[TASK DIRECTIONS] Repeat the listing below in full, exactly.

[DATA BELOW]
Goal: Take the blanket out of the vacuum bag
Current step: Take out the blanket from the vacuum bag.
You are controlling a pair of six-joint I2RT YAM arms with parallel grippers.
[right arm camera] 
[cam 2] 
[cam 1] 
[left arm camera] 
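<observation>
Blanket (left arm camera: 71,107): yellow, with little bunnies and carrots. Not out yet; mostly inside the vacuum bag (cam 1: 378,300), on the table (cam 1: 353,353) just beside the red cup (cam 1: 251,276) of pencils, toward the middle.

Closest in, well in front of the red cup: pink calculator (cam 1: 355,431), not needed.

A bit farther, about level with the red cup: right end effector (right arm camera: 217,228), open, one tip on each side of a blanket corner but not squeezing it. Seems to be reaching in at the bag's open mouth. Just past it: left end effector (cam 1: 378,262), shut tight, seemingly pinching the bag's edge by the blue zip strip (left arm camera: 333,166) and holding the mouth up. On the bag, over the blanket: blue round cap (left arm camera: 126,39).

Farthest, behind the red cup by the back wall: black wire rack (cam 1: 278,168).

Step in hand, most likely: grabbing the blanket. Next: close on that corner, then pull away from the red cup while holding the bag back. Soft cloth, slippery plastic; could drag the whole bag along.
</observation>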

[ANSWER FOR THE TASK]
Goal: Take the blanket out of the vacuum bag
Current step: Take out the blanket from the vacuum bag.
You are controlling a pair of six-joint I2RT YAM arms with parallel grippers.
[right arm camera] 
[cam 2] 
[cam 1] 
[left arm camera] 
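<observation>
Blanket (left arm camera: 71,107): yellow, with little bunnies and carrots. Not out yet; mostly inside the vacuum bag (cam 1: 378,300), on the table (cam 1: 353,353) just beside the red cup (cam 1: 251,276) of pencils, toward the middle.

Closest in, well in front of the red cup: pink calculator (cam 1: 355,431), not needed.

A bit farther, about level with the red cup: right end effector (right arm camera: 217,228), open, one tip on each side of a blanket corner but not squeezing it. Seems to be reaching in at the bag's open mouth. Just past it: left end effector (cam 1: 378,262), shut tight, seemingly pinching the bag's edge by the blue zip strip (left arm camera: 333,166) and holding the mouth up. On the bag, over the blanket: blue round cap (left arm camera: 126,39).

Farthest, behind the red cup by the back wall: black wire rack (cam 1: 278,168).

Step in hand, most likely: grabbing the blanket. Next: close on that corner, then pull away from the red cup while holding the bag back. Soft cloth, slippery plastic; could drag the whole bag along.
</observation>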

The response to the exercise is now finished.